Cook’s medical device peers have been equally upset about the tax—including
the orthopedic implant makers in Warsaw. Industry groups claim that the $4 billion a year equals half of the medical
device industry’s research and development spending.

“It will certainly have an impact on the companies’
ability to deliver innovation to the marketplace,” Cheryl Blanchard, chief scientific officer of Warsaw-based Zimmer
Inc., said during the Indiana Life Sciences Forum yesterday in Indianapolis.

Both she and Cook noted that Congress’
proposed expansion of health insurance coverage won’t really help medical device companies because they aren’t
paid by health insurers, but by hospitals, who are on the hook whether the patients they serve have insurance or not.

Beyond the tax, Cook said the health care reform efforts aren’t likely to fix the nation’s health care problems
anyway. He proposed a network of federally funded clinics.

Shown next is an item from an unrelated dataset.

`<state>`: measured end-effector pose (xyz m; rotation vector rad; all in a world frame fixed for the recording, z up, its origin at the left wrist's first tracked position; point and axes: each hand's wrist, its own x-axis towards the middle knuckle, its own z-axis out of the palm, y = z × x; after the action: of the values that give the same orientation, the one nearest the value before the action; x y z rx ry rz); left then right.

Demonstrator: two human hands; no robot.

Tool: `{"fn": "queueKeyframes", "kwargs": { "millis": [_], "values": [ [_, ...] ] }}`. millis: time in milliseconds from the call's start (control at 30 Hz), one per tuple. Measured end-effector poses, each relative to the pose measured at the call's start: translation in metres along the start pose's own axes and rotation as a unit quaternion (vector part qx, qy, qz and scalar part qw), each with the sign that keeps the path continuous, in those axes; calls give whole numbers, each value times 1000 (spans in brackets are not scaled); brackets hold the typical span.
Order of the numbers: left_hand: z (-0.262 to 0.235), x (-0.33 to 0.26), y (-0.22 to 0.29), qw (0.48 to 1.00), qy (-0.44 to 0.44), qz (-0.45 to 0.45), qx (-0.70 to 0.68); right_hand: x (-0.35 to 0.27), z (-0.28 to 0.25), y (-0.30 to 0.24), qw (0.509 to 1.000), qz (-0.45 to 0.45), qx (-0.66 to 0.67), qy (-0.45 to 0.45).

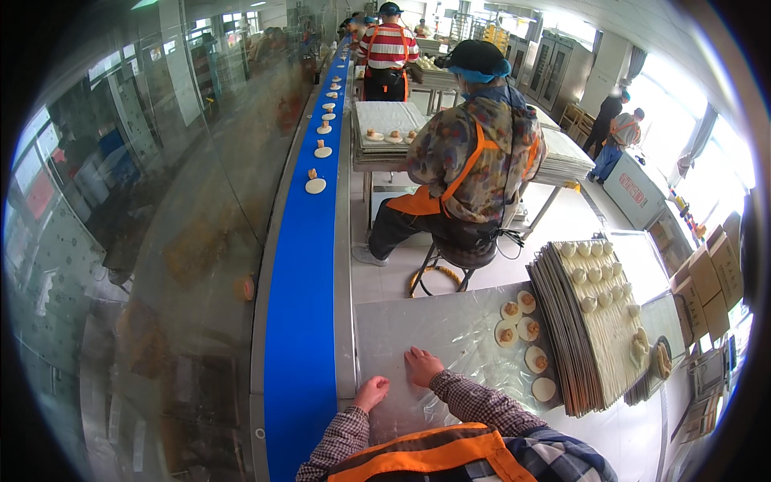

“As a nation, we have unwittingly increased medical
costs by not understanding how to lower costs: treat diseases early through the simple methodology of performing diagnosis,
minor surgery, and drug regimens in a small clinic environment,” Cook wrote in a blog post on Monday. “Treating
diseases early will save billions.”

When patients need more complex care, clinics could refer them to
existing community hospitals or major medical centers. Procedures at those facilities would be paid for by a new
federal insurance program.

Cook said Congress should create and staff enough clinics to treat 12 million to 20
million people who are currently uninsured. Existing bills in Congress would cover roughly 30 million of the uninsured, which
total about 46 million over the course of each year, according to some estimates.

His inspiration comes from a
clinic that Cook Group operates in Bloomington for its employees and their families. That clinic, founded in 1993, serves
about 5,000 people.

A similar clinic would cost $2.5 million to build today. It costs $4 million
a year to operate. To scale those up to serve 20 million people would cost $10 billion to build and $16
billion a year to operate.

Cook also called for medical-malpractice reform with Indiana-style
caps on damage awards, and the freedom to buy health insurance across state lines.